As for his first-round opponent, lucky lower Alexander Bublik of Ukraine, Murray will have to feel it as he goes, watch some video to try to make some sense of the 20-year-old whimsical, improvisational game. But he has talk to some people about him.

“He’s obviously a big personality. You know, he’s not a quiet guy. Yeah, from what I’ve heard, he’s pretty entertaining on the court in terms of the way he plays, how he is. You know, quite unorthodox. He plays a lot of unexpected shots, a lot of drop shots, mixes his game up a lot, takes chances, tries some more sort of shots that guys may play in exhibitions, he tries when he’s out there. That’s what I’ve heard,” Murray said.  

When you hit a tweener in the third-set tiebreak of a second-round qualifying match, with only Stefano Napolitano between you and a French Open main draw if you win, you’re loose.

Tennis.Life ran into Bublik along St. Mary’s Walk, after his session with a pack of reporters in a small interview room. You can see a glimpse of that in his GoPro video above.

I asked him if he’d ever talked to that many reporters at once.
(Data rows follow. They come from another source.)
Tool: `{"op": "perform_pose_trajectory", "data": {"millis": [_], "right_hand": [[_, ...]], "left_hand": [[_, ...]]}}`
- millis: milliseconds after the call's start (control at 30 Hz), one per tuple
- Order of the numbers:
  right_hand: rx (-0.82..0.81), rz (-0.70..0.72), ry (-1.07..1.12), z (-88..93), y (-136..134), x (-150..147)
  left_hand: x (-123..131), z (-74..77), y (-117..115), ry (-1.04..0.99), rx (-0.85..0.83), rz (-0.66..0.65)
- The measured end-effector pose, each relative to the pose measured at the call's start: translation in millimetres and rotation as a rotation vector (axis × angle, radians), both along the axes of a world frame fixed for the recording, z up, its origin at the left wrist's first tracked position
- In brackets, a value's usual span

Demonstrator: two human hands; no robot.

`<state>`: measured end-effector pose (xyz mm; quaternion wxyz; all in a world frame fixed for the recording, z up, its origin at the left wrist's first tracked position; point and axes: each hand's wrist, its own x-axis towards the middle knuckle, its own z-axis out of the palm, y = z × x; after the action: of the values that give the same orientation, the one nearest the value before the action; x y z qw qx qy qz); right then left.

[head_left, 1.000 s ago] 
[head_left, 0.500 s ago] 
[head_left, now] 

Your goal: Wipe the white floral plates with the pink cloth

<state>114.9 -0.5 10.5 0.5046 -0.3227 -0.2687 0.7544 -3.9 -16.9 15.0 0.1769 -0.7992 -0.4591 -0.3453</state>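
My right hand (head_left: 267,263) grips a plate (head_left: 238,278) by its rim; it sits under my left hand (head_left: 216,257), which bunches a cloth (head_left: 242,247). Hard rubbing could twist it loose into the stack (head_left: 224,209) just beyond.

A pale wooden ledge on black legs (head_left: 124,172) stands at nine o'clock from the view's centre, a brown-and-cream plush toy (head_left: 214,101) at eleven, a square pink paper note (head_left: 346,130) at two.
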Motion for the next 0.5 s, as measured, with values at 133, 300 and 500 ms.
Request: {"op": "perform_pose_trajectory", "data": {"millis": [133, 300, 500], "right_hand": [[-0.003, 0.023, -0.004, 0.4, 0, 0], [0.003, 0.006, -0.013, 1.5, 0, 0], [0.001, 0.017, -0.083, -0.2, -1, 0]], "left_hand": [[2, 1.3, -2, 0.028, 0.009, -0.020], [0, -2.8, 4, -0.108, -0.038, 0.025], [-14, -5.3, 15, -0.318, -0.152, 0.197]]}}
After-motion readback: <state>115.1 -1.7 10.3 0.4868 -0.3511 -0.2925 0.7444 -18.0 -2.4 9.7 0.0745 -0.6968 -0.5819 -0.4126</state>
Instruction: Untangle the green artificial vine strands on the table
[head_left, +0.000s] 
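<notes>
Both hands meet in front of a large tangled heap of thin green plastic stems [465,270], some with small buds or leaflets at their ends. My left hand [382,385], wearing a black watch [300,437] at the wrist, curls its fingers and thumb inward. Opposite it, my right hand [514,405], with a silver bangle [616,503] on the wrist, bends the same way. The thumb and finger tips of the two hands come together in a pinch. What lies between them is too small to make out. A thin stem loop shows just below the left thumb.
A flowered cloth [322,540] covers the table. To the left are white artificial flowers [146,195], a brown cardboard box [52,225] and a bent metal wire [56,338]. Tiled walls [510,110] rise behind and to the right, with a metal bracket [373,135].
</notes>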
He laughed and said no, and added they’d probably be there after his match as well.

He didn’t say it, but if he loses, that session is probably going to be a lot less enjoyable. Then again, this kid seems to be enjoying all of it.

Then, unprompted, Bublik asked: “Do you think I can win ?”

My answer, “If you don’t think you can, don’t get on the court at all.”

He stood there, pondered that, nodded, and walked away.

From Russia, to Kazakhstan … to the AELTC

Bublik was born and raised just south of St. Petersburg Russia. But he is now playing for Kazakhstan. He will walk out into the game’s most famous cathedral on Monday promptly at 1 p.m., with the defending champion. 

It will be his first Wimbledon, after his first qualifying effort. And it’s only his second Grand Slam tournament after he qualified in Australia this year, and upset Lucas Pouille of France in the first round.

The crowd will be holding its collective breath (it does that a lot, with British players), hoping Murray’s hip is as fine as he says it is. 

It will be fascinating to see how a kid who is already developing a reputation for being loose as a goose on court, never appearing to take it too seriously, will react to one of the most elegant moments in tennis.